Problem statement: All that is wanted is the lines from the first line of the listing below through the line containing "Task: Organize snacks", written out exactly with pictures left out.

Material provided:
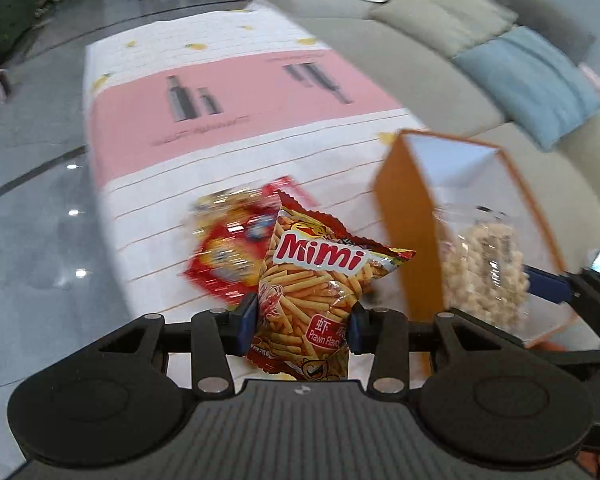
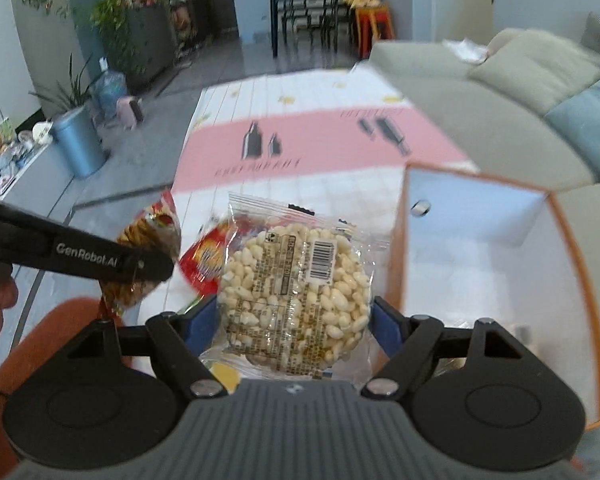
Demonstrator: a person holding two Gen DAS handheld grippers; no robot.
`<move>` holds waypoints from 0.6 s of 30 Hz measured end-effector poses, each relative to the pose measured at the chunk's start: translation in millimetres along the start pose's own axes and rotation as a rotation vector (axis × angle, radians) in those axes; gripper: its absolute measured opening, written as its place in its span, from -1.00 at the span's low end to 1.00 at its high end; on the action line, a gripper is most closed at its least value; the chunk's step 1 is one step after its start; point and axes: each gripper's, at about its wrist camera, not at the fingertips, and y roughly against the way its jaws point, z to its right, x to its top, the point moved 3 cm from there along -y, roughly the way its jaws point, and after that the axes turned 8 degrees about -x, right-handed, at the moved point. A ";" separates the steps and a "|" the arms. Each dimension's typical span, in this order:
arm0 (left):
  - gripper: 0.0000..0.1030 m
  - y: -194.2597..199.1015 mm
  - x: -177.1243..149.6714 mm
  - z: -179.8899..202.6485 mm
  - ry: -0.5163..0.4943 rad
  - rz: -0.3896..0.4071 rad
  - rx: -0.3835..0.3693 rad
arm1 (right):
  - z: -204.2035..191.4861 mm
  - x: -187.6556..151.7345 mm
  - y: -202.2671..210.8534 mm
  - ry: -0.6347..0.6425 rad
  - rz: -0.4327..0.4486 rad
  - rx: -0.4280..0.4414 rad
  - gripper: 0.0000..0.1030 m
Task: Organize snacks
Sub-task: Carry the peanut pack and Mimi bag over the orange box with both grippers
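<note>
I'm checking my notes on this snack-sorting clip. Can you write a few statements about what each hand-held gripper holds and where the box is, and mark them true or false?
1. The left hand-held gripper holds a Mimi bag. True.
2. The right hand-held gripper is empty. False: it is shut on a wrapped rice cake.
3. The orange box is open at the top. True.
4. The red packet lies inside the box. False: it lies on the tablecloth, beside the box.
5. The Mimi bag says cheese flavour. False: prawn flavour.
</note>
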 end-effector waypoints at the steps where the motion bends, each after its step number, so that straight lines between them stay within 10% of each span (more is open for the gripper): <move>1: -0.07 -1.6 3.1 6.5 -0.003 -0.002 -0.014 | 6.4 3.2 3.5 0.009 0.009 -0.009 0.50; 18: -0.07 -72.2 67.6 128.9 -0.063 -0.017 -0.059 | 122.1 18.5 -22.7 0.022 -0.033 -0.253 0.50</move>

Solution:
Demonstrator: a person holding two Gen DAS handheld grippers; no robot.
`<move>` holds waypoints from 0.6 s of 30 Hz measured end-effector poses, each relative to the pose measured at the chunk's start: translation in millimetres along the start pose's own axes and rotation as a rotation vector (axis × angle, radians) in those axes; gripper: its absolute measured opening, written as its place in its span, from -1.00 at the span's low end to 1.00 at its high end; on the action line, a gripper is most closed at its least value; the chunk's step 1 is one step after its start; point and axes: each gripper's, at about its wrist camera, not at the fingertips, and y roughly against the way its jaws point, z to its right, x to its top, the point moved 3 cm from there along -y, roughly the way its jaws point, and after that the axes turned 8 degrees about -x, right-handed, at the moved point. A ";" separates the steps and a "|" the arms. Each dimension's typical span, in this order:
arm0 (left):
  - gripper: 0.0000..0.1030 m
  - y: -194.2597..199.1015 mm
  - x: -177.1243..149.6714 mm
  - z: -179.8899..202.6485 mm
  - ry: -0.5163..0.4943 rad
  - rz: -0.3896..0.4071 rad
  - rx: -0.3835..0.3693 rad
arm1 (right):
  - z: -204.2035..191.4861 mm
  - x: -187.6556..151.7345 mm
  - y: -202.2671..210.8534 mm
  - ry: -0.6347..0.6425 rad
  - rz: -0.4327..0.4486 rad
  - rx: -0.4280..0.4414 rad
  - gripper: 0.0000..0.1030 m
Task: Organize snacks

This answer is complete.